I’m not naïve enough to think this will be the answer to all the problems we encounter with marriage in our society, but I do think it could be a move in the right direction. A direction that puts more emphasis on the marriage, and life you’re committing to, and less emphasis on the actual wedding and celebration. And while I know 2020 has been a REAL hard year for lots of couples, and the wedding industry, what I’m seeing is what I’ve always envisioned your marriage commitment ceremony should look like. Small, intimate, personal, (and affordable). While I want every 2020 couple who had to postpone to have the wedding they’d like, I’ll be curious to see how many find it necessary to plan a big reception a year later, when you already have the marriage. Perhaps COVID was a push in the right direction in terms of forcing us to think about what really matters when it comes to weddings and marriage.
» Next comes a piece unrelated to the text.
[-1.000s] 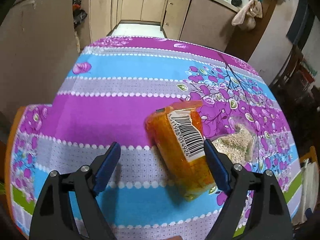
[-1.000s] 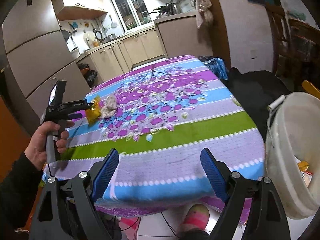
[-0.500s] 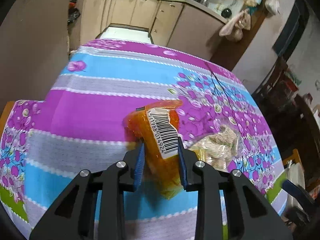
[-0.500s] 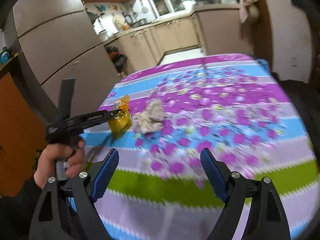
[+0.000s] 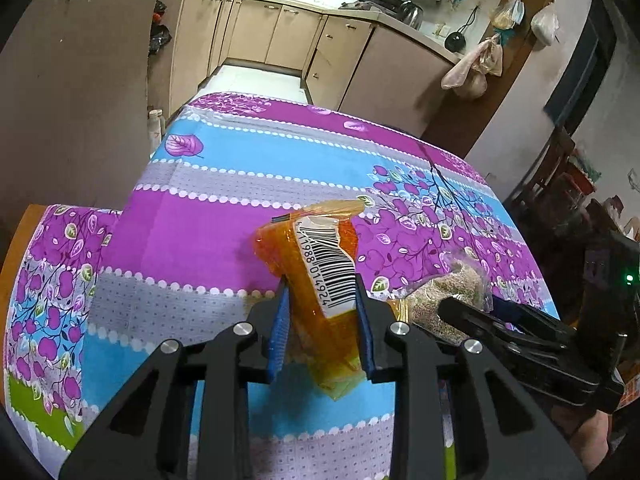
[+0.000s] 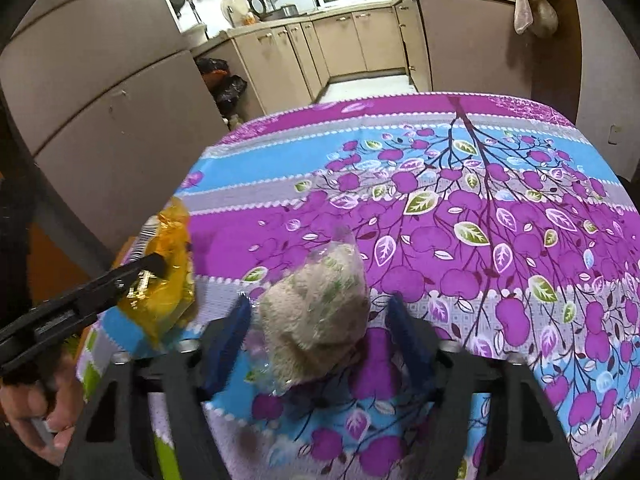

* To be clear, I don’t think this is exclusively a problem for women, but I do want to acknowledge that I think this is a much LARGER problem for women than it is for men. Based on a history of patriarchy, our roles were to get married and make babies, and these days the wedding is the first step. I know a lot has changed since then, but the world we live in now still has this as a foundation, and this influence definitely has a large impact on the wedding industry.